▶ [PROBLEM DESCRIPTION] Practice item. Set the material below down again exactly, with no pictures.

▶ [DATA FOR THIS TASK]
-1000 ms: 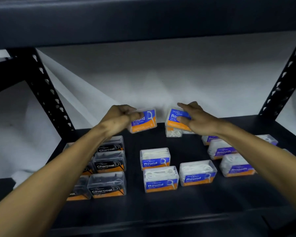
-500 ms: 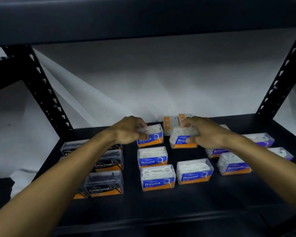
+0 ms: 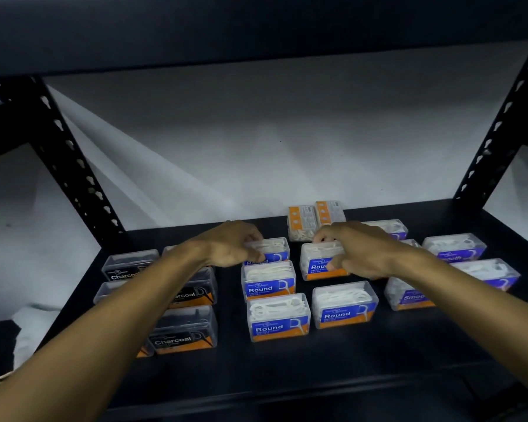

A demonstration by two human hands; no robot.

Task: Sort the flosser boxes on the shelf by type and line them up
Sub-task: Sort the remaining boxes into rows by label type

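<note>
On the black shelf [image 3: 333, 370] lie clear flosser boxes in groups. My left hand [image 3: 230, 246] grips a blue Round box [image 3: 275, 250] at the back of the left Round column. My right hand [image 3: 352, 252] grips another Round box [image 3: 317, 263] at the back of the right column. Three more Round boxes [image 3: 269, 280] [image 3: 278, 316] [image 3: 344, 304] lie in front of them. Black Charcoal boxes [image 3: 183, 330] sit to the left, partly hidden by my left forearm. Purple Smooth boxes [image 3: 454, 248] sit to the right.
Two boxes [image 3: 316, 219] stand upright at the back, orange backs facing me, just behind my right hand. Perforated black uprights [image 3: 70, 166] [image 3: 497, 129] flank the shelf, and a dark upper shelf [image 3: 256, 32] hangs overhead. A pale wall lies behind.
Both hands came down from the air and set their Round boxes flat on the shelf behind the two columns. Since half a second ago they have barely moved.
</note>
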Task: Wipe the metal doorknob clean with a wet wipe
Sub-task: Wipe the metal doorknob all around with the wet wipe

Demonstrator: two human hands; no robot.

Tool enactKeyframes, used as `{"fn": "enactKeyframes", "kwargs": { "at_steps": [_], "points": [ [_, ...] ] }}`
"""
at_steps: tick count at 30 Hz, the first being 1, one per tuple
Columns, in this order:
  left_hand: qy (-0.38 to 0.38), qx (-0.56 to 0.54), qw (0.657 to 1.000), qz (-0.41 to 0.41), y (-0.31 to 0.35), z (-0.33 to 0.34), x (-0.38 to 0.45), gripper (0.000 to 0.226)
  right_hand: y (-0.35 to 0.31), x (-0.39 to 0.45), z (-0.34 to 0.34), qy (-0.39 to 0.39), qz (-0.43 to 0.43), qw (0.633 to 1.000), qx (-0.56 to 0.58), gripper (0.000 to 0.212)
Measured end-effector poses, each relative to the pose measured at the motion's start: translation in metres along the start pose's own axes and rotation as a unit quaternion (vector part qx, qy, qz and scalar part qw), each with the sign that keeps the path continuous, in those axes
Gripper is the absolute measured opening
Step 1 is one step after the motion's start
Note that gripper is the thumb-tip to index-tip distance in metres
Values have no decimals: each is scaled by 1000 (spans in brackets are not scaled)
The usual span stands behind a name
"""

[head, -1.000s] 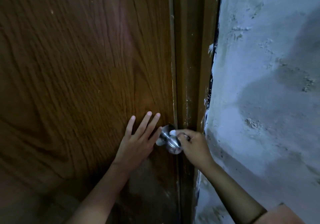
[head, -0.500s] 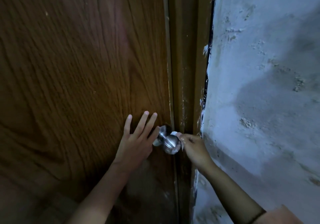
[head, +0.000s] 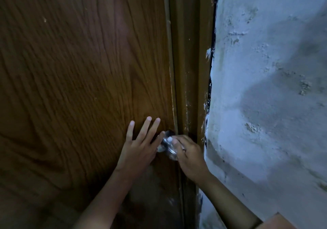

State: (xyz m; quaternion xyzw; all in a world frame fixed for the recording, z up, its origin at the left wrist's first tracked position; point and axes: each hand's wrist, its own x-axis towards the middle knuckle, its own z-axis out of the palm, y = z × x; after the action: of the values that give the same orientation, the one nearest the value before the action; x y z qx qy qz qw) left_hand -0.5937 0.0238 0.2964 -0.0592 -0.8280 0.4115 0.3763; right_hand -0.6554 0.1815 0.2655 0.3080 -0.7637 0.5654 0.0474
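— What's on the left?
— A door (head: pixel 74 87), brown with bold wood grain, glossy in patches. The left hand (head: pixel 139 149) lies flat on it, fingers straight and spread, the forefinger just touching the knob's neck.

— And the knob?
— The knob (head: pixel 168 147) sits at the door's right edge, low in the view, between the two hands. It's round, polished metal, catching pale glints (only part of it shows; the right hand covers the rest).

— What is the right hand doing?
— The right hand (head: pixel 190 155) has its grip curled over the knob from the right, fingers bent around it. A bit of white wipe (head: pixel 170 138) peeks out at the fingertips, pressed against the metal. How much wipe is bunched underneath, I can't tell.

— Further right?
— A brown frame (head: pixel 191 69), smooth, with flecks of white paint. Then a wall (head: pixel 265 87), pale, rough and lumpy plaster, with dark blotches along the seam.
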Motion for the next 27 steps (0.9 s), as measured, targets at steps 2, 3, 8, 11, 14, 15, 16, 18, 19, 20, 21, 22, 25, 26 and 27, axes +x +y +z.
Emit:
{"fn": "enactKeyframes", "kwargs": {
  "at_steps": [2, 3, 8, 11, 14, 15, 16, 18, 19, 20, 21, 22, 25, 26, 27],
  "points": [
    [5, -7, 1000, -3, 0, 1, 1, 65, 3, 5, -1, -3, 88, 994, 63, 26],
    [6, -6, 1000, -4, 0, 2, 1, 64, 3, 6, -1, -1, 104, 992, 68, 27],
    [7, -2, 1000, 1, 1, 5, -1, 64, -3, -4, -1, -20, -52, 997, -50, 31],
    [12, 8, 1000, 6, 0, 4, -1, 63, -1, -7, -2, -32, -161, 979, -122, 38],
    [16, 4, 1000, 3, 0, 3, 0, 58, 4, -4, -6, -22, -75, 996, -47, 33],
    [16, 1, 1000, 1, 0, 2, -1, 56, 5, -3, -6, -17, -25, 1000, -7, 30],
    [17, -3, 1000, 0, 0, 2, 0, 55, 7, -2, -7, -9, 22, 999, 28, 28],
    [14, -7, 1000, -1, 0, 2, 0, 54, 11, 0, -7, 6, 111, 988, 106, 28],
    [13, -5, 1000, 0, -1, 2, 0, 54, 11, 0, -6, 13, 156, 977, 146, 30],
    [12, -2, 1000, 0, 0, 2, 0, 54, 12, 0, -6, 17, 196, 964, 178, 32],
    [11, 0, 1000, 0, -1, 2, 0, 55, 12, 0, -5, 17, 225, 954, 199, 34],
    [10, 1, 1000, 1, -1, 2, 0, 56, 12, -1, -5, 12, 240, 949, 203, 35],
    [12, -3, 1000, 4, -1, 2, 0, 60, 6, -5, -6, 0, 174, 975, 136, 32],
    [14, -4, 1000, 4, -1, 3, 0, 60, 4, -6, -7, -3, 131, 986, 101, 30],
    [14, -4, 1000, 4, 0, 3, 0, 61, 2, -7, -8, -7, 87, 994, 66, 29]
  ]
}}
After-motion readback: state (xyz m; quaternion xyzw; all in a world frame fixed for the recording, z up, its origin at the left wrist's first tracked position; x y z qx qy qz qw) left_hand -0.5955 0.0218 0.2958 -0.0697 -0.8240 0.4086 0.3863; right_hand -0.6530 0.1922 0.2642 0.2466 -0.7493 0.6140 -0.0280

▶ [SOLUTION TO THE PROBLEM]
-1000 ms: 
-500 ms: 
+0 ms: 

A demonstration by two human hands; no robot.

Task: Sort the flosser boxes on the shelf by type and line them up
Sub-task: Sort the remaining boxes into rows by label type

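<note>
On the black shelf [image 3: 333, 370] lie clear flosser boxes in groups. My left hand [image 3: 230, 246] grips a blue Round box [image 3: 275, 250] at the back of the left Round column. My right hand [image 3: 352, 252] grips another Round box [image 3: 317, 263] at the back of the right column. Three more Round boxes [image 3: 269, 280] [image 3: 278, 316] [image 3: 344, 304] lie in front of them. Black Charcoal boxes [image 3: 183, 330] sit to the left, partly hidden by my left forearm. Purple Smooth boxes [image 3: 454, 248] sit to the right.
Two boxes [image 3: 316, 219] stand upright at the back, orange backs facing me, just behind my right hand. Perforated black uprights [image 3: 70, 166] [image 3: 497, 129] flank the shelf, and a dark upper shelf [image 3: 256, 32] hangs overhead. A pale wall lies behind.
Both hands came down from the air and set their Round boxes flat on the shelf behind the two columns. Since half a second ago they have barely moved.
</note>
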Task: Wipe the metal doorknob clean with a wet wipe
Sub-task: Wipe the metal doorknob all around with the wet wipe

Demonstrator: two human hands; no robot.

Tool enactKeyframes, used as `{"fn": "enactKeyframes", "kwargs": { "at_steps": [_], "points": [ [_, ...] ] }}`
"""
at_steps: tick count at 30 Hz, the first being 1, one per tuple
Columns, in this order:
  left_hand: qy (-0.38 to 0.38), qx (-0.56 to 0.54), qw (0.657 to 1.000), qz (-0.41 to 0.41), y (-0.31 to 0.35), z (-0.33 to 0.34), x (-0.38 to 0.45), gripper (0.000 to 0.226)
  right_hand: y (-0.35 to 0.31), x (-0.39 to 0.45), z (-0.34 to 0.34), qy (-0.39 to 0.39), qz (-0.43 to 0.43), qw (0.633 to 1.000), qx (-0.56 to 0.58), gripper (0.000 to 0.212)
Measured end-effector poses, each relative to the pose measured at the motion's start: translation in metres along the start pose's own axes and rotation as a unit quaternion (vector part qx, qy, qz and scalar part qw), each with the sign that keeps the path continuous, in those axes
Gripper is the absolute measured opening
Step 1 is one step after the motion's start
Note that gripper is the thumb-tip to index-tip distance in metres
Values have no decimals: each is scaled by 1000 (spans in brackets are not scaled)
The usual span stands behind a name
"""

[head, -1.000s] 
[head, -0.500s] 
[head, +0.000s] 

State: (xyz m; quaternion xyzw; all in a world frame fixed for the recording, z up, its origin at the left wrist's first tracked position; point and axes: each hand's wrist, its own x-axis towards the middle knuckle, its own z-axis out of the palm, y = z × x; after the action: of the values that give the same orientation, the one nearest the value before the action; x y z qx qy qz qw) left_hand -0.5937 0.0238 0.2964 -0.0592 -0.8280 0.4115 0.3763; right_hand -0.6554 0.1815 0.2655 0.3080 -0.7637 0.5654 0.0474
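— What's on the left?
— A door (head: pixel 74 87), brown with bold wood grain, glossy in patches. The left hand (head: pixel 139 149) lies flat on it, fingers straight and spread, the forefinger just touching the knob's neck.

— And the knob?
— The knob (head: pixel 168 147) sits at the door's right edge, low in the view, between the two hands. It's round, polished metal, catching pale glints (only part of it shows; the right hand covers the rest).

— What is the right hand doing?
— The right hand (head: pixel 190 155) has its grip curled over the knob from the right, fingers bent around it. A bit of white wipe (head: pixel 170 138) peeks out at the fingertips, pressed against the metal. How much wipe is bunched underneath, I can't tell.

— Further right?
— A brown frame (head: pixel 191 69), smooth, with flecks of white paint. Then a wall (head: pixel 265 87), pale, rough and lumpy plaster, with dark blotches along the seam.
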Motion for the next 27 steps (0.9 s), as measured, targets at steps 2, 3, 8, 11, 14, 15, 16, 18, 19, 20, 21, 22, 25, 26 and 27, axes +x +y +z.
Emit:
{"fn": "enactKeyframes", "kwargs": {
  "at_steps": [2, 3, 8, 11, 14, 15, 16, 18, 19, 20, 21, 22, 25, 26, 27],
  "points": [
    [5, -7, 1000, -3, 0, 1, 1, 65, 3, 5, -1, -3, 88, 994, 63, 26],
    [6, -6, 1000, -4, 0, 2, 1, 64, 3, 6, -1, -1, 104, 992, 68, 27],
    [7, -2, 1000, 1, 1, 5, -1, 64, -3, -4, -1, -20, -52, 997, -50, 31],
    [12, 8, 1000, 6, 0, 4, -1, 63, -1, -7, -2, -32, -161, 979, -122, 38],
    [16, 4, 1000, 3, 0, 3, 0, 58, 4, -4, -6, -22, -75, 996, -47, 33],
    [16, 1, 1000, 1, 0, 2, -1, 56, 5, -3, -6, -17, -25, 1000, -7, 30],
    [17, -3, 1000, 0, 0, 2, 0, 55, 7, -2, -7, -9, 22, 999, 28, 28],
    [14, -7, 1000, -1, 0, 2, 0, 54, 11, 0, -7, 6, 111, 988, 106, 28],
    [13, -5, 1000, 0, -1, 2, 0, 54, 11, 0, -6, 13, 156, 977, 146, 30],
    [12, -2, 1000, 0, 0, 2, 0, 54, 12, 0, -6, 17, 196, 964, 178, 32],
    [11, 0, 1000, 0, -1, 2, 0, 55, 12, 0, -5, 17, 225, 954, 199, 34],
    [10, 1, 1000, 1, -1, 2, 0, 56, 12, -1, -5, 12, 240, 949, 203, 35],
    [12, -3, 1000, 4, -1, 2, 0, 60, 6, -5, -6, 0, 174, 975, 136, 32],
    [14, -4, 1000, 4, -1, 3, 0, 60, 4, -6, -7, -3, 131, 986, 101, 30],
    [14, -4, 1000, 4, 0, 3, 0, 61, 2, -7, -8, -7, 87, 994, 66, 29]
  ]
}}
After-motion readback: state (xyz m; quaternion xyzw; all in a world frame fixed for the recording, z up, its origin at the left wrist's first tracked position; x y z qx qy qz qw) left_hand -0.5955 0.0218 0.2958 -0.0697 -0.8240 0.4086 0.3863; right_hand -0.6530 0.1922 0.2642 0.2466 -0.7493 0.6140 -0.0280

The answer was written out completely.